Fe primero, esperanza después. Sin la una, no puede existir la otra. 

La tan alabada Ilustración supuso en Occidente una quiebra del discernimiento. Ocurrió cuando el hombre se creyó capaz de dar razón de su existencia, como si alguien le hubiese pedido permiso para existir, para elegir entre ser español o francés, alto o bajo, rico o pobre, guapo o feo. En definitiva, en la Ilustracion es cuando el hombre se vuelve cretino.

Y así es como llegamos al coronavirus y es cuando servidor se lleva la gran sorpresa: sería un momento idóneo para la resurrección de una virtud olvidada.

Por el discernimiento, el hombre distingue lo que es de Dios, y concilia lo humano con el divino. Este fenómeno se ha conocido, a lo largo de la historia, con el nombre de civilización.

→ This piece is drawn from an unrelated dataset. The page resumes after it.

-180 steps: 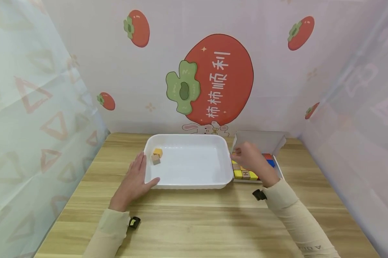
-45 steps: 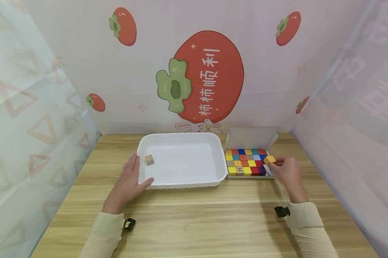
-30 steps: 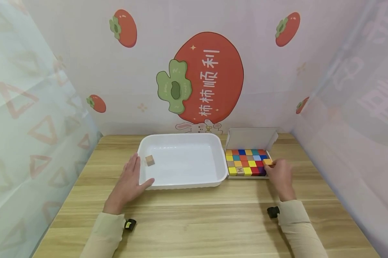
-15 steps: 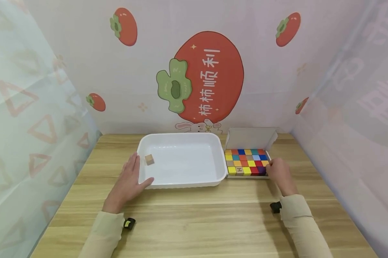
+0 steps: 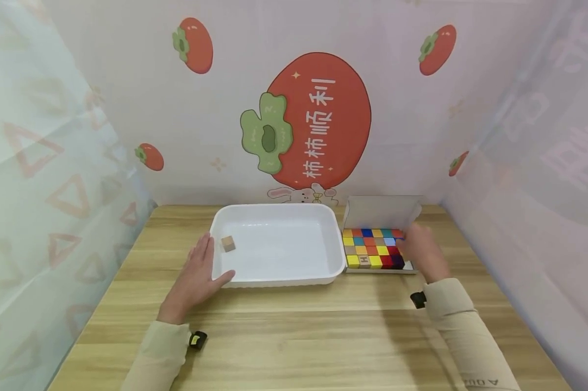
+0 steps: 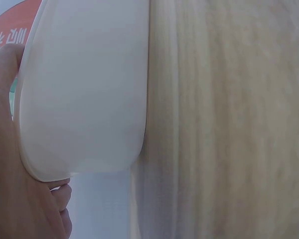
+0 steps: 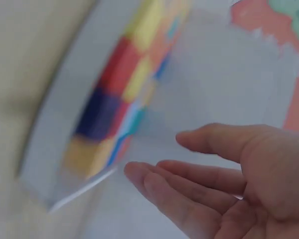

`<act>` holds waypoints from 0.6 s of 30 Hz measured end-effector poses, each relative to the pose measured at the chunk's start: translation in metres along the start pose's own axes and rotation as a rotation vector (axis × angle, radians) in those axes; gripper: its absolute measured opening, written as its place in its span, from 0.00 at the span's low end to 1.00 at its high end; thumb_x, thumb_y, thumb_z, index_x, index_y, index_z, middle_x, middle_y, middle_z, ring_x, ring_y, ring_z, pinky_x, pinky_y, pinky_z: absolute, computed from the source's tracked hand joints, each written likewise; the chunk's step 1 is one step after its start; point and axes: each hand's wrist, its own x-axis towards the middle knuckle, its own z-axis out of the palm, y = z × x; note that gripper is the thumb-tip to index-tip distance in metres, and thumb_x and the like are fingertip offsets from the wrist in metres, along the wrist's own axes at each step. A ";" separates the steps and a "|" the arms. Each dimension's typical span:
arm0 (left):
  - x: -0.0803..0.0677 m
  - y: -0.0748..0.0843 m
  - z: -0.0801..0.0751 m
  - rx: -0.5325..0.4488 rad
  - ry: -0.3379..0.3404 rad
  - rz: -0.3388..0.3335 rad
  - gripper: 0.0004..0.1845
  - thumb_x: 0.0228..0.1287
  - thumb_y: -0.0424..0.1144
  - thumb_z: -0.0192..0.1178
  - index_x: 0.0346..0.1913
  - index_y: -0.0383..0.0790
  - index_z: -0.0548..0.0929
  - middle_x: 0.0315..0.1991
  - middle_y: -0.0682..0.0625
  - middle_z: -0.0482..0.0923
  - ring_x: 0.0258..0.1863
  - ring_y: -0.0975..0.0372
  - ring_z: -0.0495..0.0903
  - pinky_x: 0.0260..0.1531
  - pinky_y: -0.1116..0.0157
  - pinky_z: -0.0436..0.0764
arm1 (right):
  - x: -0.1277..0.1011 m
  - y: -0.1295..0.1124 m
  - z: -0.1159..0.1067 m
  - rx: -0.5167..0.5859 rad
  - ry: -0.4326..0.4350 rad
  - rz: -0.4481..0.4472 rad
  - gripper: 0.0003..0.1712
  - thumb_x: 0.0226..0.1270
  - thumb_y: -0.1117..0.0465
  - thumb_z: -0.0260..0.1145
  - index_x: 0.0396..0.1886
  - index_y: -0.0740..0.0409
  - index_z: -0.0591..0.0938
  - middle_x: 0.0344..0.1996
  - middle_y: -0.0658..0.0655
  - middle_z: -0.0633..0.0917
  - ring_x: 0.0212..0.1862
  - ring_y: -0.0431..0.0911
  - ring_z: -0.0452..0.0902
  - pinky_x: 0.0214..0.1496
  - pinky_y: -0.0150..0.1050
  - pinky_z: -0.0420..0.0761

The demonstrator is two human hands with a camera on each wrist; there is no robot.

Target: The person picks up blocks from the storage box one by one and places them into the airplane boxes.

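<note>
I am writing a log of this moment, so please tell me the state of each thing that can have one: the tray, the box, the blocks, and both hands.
white tray: upright on the table, holding one block.
tan block: lying loose in the tray, near its left wall.
cardboard box: open, lid flap standing up.
coloured blocks: packed in rows inside the box.
left hand: fingers straight, resting against the tray's left corner.
right hand: fingers relaxed, holding nothing, at the box's right edge.

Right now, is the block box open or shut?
Open. The block box has its lid standing upright behind it, leaving the coloured cubes exposed.
</note>
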 end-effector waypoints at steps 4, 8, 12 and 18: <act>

Pero me estoy elevando, esperen que vuelvo. Lo que quiero decir es que ninguno, ninguno de nosotros, puede permitirse el lujo de desperdiciar esta opción de elegir. La opción nos la ofrece una pandemia que nos obliga a replantearnos nuestra vida. En Occidente, esto tiene una concreción muy sencilla, sencillísima: se trata de recuperar la esperanza. Ahora bien, sin fe en Cristo no hay esperanza. ¿O en quien vamos a confiar (la fe no es más que confianza), en Pedro Sánchez?

El coronavirus es una oportunidad para la conversión. Desperdiciarla, una insensatez. Podría resultar la última oportunidad.